**YOUR OBJECTIVE**
After locating the line that contains "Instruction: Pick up" in the records below, write out exactly that line and each line after it through the one that contains "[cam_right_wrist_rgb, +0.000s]", and nothing else.

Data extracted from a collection

◇ ◇ ◇

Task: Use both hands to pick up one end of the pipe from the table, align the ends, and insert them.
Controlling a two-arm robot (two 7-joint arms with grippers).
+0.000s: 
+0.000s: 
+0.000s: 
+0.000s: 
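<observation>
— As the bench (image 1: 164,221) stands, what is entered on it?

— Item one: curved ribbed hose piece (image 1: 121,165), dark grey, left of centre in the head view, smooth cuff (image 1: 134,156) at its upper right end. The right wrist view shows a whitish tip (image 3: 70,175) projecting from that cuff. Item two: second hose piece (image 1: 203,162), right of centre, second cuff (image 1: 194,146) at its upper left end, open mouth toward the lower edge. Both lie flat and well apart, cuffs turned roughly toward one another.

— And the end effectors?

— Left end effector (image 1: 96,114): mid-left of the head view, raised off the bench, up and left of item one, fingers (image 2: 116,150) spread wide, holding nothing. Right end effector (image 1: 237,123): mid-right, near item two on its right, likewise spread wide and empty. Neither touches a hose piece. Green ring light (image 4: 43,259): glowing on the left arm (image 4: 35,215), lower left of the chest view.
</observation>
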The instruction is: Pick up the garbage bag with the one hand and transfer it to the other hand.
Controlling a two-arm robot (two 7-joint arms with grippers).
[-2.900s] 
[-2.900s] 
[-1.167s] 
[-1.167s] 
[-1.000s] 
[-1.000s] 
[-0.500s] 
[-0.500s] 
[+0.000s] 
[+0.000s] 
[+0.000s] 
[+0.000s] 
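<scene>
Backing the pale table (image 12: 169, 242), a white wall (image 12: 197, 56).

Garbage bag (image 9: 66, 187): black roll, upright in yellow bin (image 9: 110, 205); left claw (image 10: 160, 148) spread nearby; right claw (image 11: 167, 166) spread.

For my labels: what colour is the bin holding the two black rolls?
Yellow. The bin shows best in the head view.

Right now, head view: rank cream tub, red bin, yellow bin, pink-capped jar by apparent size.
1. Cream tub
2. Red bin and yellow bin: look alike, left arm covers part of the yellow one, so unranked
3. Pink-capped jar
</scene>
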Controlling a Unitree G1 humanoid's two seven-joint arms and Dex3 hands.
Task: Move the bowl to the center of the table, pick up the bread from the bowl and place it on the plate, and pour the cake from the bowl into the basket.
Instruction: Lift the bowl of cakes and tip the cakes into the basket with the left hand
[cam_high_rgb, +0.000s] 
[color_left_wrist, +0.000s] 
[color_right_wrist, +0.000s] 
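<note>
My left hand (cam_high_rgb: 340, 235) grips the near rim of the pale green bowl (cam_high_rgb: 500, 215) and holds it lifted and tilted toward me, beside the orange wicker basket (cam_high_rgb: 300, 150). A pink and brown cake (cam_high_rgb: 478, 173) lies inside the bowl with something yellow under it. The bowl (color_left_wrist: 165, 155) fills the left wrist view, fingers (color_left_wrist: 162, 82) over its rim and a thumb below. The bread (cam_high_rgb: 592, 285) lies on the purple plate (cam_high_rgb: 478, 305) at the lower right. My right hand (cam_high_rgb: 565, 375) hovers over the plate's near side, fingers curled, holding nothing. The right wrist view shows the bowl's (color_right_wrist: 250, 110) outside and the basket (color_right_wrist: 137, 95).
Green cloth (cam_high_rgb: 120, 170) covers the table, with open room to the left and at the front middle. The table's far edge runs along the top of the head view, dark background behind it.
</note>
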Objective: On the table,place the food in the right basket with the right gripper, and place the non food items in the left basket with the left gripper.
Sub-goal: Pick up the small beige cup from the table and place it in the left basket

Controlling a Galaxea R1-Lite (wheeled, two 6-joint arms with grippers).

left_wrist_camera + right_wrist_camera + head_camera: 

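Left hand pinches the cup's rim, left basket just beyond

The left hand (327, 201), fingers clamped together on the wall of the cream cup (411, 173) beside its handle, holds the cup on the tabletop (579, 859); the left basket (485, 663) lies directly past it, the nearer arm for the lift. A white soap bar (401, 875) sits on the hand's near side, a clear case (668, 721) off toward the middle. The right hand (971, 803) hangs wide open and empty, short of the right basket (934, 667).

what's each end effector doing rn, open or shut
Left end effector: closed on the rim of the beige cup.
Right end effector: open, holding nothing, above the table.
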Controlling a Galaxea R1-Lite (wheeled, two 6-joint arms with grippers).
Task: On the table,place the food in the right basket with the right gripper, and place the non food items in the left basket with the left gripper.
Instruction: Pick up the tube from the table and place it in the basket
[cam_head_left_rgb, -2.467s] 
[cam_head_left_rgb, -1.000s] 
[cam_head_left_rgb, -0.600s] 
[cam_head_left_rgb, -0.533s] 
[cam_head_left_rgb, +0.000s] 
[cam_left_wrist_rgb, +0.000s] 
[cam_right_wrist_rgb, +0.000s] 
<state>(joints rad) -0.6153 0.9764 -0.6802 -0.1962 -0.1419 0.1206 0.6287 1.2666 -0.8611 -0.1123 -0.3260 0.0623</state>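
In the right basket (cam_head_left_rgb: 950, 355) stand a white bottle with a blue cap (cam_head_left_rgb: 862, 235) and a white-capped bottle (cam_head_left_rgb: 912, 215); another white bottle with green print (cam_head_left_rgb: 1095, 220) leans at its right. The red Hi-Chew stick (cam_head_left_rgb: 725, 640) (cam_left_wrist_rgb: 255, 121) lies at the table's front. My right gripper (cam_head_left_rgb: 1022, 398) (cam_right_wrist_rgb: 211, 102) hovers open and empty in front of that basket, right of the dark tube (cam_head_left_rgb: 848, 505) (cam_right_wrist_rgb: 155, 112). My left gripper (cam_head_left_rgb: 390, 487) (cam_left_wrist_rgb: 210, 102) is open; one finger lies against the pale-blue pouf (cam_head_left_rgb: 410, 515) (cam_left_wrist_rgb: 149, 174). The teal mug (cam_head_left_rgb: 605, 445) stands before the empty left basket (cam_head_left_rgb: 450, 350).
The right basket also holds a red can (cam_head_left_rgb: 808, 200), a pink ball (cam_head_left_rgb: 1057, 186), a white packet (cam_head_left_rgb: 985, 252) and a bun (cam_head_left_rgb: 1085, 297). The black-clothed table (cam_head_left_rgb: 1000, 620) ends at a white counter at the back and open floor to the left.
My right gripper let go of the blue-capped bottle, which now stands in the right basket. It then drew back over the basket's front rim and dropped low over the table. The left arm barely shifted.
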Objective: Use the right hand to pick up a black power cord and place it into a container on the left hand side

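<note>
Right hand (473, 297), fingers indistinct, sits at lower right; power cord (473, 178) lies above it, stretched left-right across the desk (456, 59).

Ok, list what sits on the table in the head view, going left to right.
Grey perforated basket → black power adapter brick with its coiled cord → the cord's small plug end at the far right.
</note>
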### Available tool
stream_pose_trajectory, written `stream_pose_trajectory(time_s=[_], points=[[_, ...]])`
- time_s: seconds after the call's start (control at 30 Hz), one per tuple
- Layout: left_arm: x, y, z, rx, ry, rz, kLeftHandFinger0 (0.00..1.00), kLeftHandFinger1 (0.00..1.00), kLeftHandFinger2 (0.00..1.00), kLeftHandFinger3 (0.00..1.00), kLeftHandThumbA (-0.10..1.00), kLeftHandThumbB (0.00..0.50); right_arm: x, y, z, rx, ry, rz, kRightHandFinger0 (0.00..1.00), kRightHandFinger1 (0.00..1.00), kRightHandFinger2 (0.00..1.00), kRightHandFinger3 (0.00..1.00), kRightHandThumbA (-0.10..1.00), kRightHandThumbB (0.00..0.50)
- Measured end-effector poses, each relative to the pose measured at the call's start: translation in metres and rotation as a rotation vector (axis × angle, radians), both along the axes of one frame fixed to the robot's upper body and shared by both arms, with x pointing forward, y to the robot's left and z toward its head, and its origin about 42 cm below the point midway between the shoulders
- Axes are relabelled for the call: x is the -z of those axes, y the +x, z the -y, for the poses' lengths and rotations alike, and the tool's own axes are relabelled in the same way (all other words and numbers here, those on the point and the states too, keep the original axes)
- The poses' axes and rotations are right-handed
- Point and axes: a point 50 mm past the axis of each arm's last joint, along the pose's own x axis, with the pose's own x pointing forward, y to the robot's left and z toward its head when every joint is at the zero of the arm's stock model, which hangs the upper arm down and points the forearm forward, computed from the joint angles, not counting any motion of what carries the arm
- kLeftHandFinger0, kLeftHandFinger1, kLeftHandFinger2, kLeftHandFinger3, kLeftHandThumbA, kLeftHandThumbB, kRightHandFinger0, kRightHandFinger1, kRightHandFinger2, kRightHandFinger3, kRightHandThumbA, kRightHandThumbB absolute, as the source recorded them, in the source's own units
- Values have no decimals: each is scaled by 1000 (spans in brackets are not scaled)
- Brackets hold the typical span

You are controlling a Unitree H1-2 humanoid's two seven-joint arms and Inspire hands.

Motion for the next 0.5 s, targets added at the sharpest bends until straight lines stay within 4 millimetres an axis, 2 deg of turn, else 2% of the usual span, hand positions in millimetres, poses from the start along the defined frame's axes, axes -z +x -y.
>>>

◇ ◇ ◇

**OUTPUT OF THE TASK**
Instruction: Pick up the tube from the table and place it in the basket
[cam_head_left_rgb, -2.467s] 
[cam_head_left_rgb, -1.000s] 
[cam_head_left_rgb, -0.600s] 
[cam_head_left_rgb, -0.533s] 
[cam_head_left_rgb, +0.000s] 
[cam_left_wrist_rgb, +0.000s] 
[cam_right_wrist_rgb, +0.000s] 

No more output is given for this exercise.